■ **Work required**: What you return must be the lines from the first one below through the one containing "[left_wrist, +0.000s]", exactly and with pictures excluded.

■ **Given information**:
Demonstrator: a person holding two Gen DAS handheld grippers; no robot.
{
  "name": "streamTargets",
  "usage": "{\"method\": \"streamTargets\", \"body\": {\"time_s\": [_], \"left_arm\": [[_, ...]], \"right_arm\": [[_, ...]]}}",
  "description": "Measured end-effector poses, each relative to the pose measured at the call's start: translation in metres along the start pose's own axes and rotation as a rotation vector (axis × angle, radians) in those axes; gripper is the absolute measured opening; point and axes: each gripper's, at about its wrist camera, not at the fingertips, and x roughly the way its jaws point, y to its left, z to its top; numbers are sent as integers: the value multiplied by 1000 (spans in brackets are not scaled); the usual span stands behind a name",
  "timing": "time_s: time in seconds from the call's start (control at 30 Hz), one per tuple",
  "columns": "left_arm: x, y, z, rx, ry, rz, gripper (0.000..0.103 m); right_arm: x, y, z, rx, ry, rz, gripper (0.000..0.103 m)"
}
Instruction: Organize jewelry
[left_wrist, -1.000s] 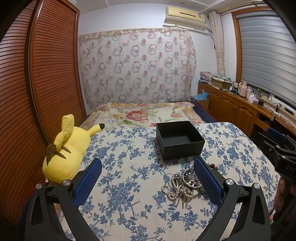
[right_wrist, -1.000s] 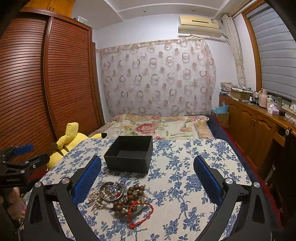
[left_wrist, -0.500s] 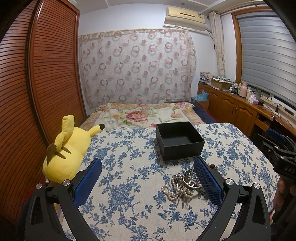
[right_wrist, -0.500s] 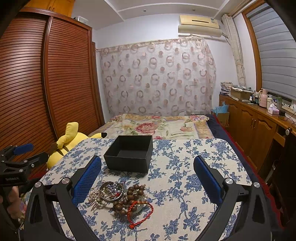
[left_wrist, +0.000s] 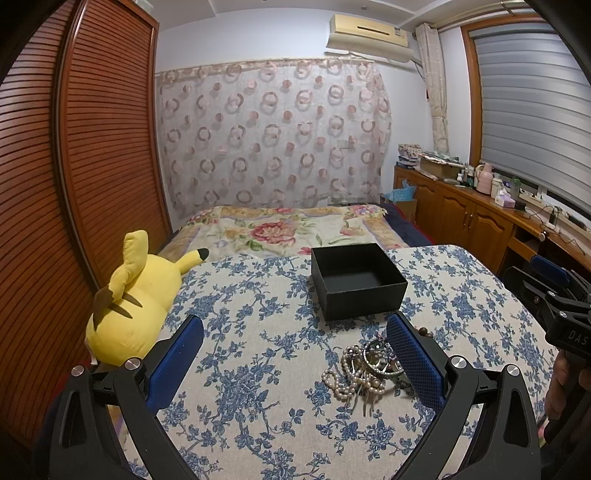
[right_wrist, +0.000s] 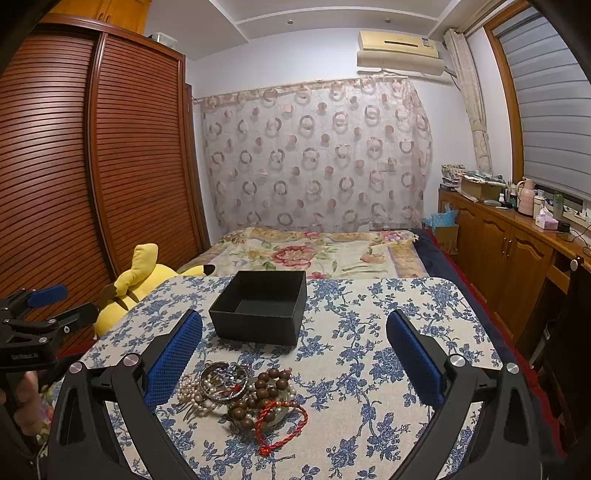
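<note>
A heap of jewelry (right_wrist: 236, 391) lies on the blue-flowered tablecloth (right_wrist: 369, 332): a pearl strand (left_wrist: 345, 376), a silver bangle (right_wrist: 224, 381), brown wooden beads (right_wrist: 264, 391) and a red cord bracelet (right_wrist: 281, 419). An open, empty black box (right_wrist: 260, 306) stands just behind the heap; it also shows in the left wrist view (left_wrist: 356, 280). My left gripper (left_wrist: 295, 363) is open and empty, the heap beside its right finger. My right gripper (right_wrist: 295, 363) is open and empty, the heap near its left finger.
A yellow plush toy (left_wrist: 136, 295) lies at the table's left edge. A bed with a flowered cover (right_wrist: 314, 254) is behind the table. A wooden cabinet (right_wrist: 517, 247) with bottles runs along the right wall, a slatted wardrobe (right_wrist: 74, 166) along the left.
</note>
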Motion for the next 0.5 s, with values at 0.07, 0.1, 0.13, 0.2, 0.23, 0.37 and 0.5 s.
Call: {"method": "streamTargets", "body": {"time_s": [0.07,0.1,0.13,0.2,0.23,0.37,0.5], "left_arm": [[0,0,0,1,0,1,96],[0,0,0,0,0,0,96],[0,0,0,0,0,0,96],[0,0,0,0,-1,0,96],[0,0,0,0,-1,0,96],[0,0,0,0,-1,0,96],[0,0,0,0,-2,0,96]], "right_arm": [[0,0,0,0,0,0,101],[0,0,0,0,0,0,101],[0,1,-1,0,0,-1,101],[0,1,0,0,0,0,101],[0,1,-1,-1,0,-1,101],[0,0,0,0,1,0,101],[0,0,0,-2,0,2,101]]}}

■ **Exercise solution**:
Demonstrator: a person holding two Gen DAS handheld grippers; no robot.
{
  "name": "streamTargets",
  "usage": "{\"method\": \"streamTargets\", \"body\": {\"time_s\": [_], \"left_arm\": [[_, ...]], \"right_arm\": [[_, ...]]}}",
  "description": "Measured end-effector poses, each relative to the pose measured at the call's start: translation in metres along the start pose's own axes and rotation as a rotation vector (axis × angle, radians) in those axes; gripper is the absolute measured opening; point and axes: each gripper's, at about its wrist camera, not at the fingertips, and x roughly the way its jaws point, y to its left, z to its top; numbers are sent as integers: the value multiplied by 1000 (spans in brackets are not scaled); the usual span stands behind a name",
  "timing": "time_s: time in seconds from the call's start (control at 30 Hz), one per tuple",
  "columns": "left_arm: x, y, z, rx, ry, rz, gripper (0.000..0.103 m); right_arm: x, y, z, rx, ry, rz, gripper (0.000..0.103 m)"
}
Instruction: Organize jewelry
[left_wrist, -1.000s] 
[right_wrist, -1.000s] 
[left_wrist, -0.500s] 
[right_wrist, -0.500s] 
[left_wrist, +0.000s] 

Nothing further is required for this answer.